§ Aim of the exercise:
Using the listing below, print the line that contains "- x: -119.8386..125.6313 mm" and each line after it, exactly as shown, through the final one.

§ Information provided:

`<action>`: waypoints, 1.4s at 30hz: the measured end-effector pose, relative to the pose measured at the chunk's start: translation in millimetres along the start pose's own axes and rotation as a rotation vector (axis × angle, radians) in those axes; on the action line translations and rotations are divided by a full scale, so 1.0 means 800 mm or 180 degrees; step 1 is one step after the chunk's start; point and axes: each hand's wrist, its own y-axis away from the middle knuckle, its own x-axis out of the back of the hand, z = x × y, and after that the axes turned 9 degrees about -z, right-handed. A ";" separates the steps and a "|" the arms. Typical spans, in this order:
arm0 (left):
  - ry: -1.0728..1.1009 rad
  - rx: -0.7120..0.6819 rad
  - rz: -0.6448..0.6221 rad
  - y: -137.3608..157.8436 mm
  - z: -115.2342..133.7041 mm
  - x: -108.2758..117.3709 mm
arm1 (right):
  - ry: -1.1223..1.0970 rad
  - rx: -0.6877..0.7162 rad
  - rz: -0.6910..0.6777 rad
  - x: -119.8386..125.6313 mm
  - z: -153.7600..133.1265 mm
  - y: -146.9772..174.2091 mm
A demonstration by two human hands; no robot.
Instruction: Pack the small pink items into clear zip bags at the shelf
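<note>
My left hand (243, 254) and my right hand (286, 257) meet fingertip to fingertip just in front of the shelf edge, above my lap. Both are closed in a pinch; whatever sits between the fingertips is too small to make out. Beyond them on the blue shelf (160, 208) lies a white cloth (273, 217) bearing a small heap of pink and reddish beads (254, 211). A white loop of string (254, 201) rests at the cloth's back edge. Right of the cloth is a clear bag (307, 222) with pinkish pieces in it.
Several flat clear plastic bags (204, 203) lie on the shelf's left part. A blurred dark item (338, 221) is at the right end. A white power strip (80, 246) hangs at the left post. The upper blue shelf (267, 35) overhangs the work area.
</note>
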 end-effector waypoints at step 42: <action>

§ Answer for the task:
  - x: -119.8386..125.6313 mm
  - z: -153.7600..133.1265 mm
  - y: -146.9772..174.2091 mm
A demonstration by two human hands; no robot.
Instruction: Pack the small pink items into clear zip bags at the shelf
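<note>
My left hand (243, 254) and my right hand (286, 257) meet fingertip to fingertip just in front of the shelf edge, above my lap. Both are closed in a pinch; whatever sits between the fingertips is too small to make out. Beyond them on the blue shelf (160, 208) lies a white cloth (273, 217) bearing a small heap of pink and reddish beads (254, 211). A white loop of string (254, 201) rests at the cloth's back edge. Right of the cloth is a clear bag (307, 222) with pinkish pieces in it.
Several flat clear plastic bags (204, 203) lie on the shelf's left part. A blurred dark item (338, 221) is at the right end. A white power strip (80, 246) hangs at the left post. The upper blue shelf (267, 35) overhangs the work area.
</note>
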 end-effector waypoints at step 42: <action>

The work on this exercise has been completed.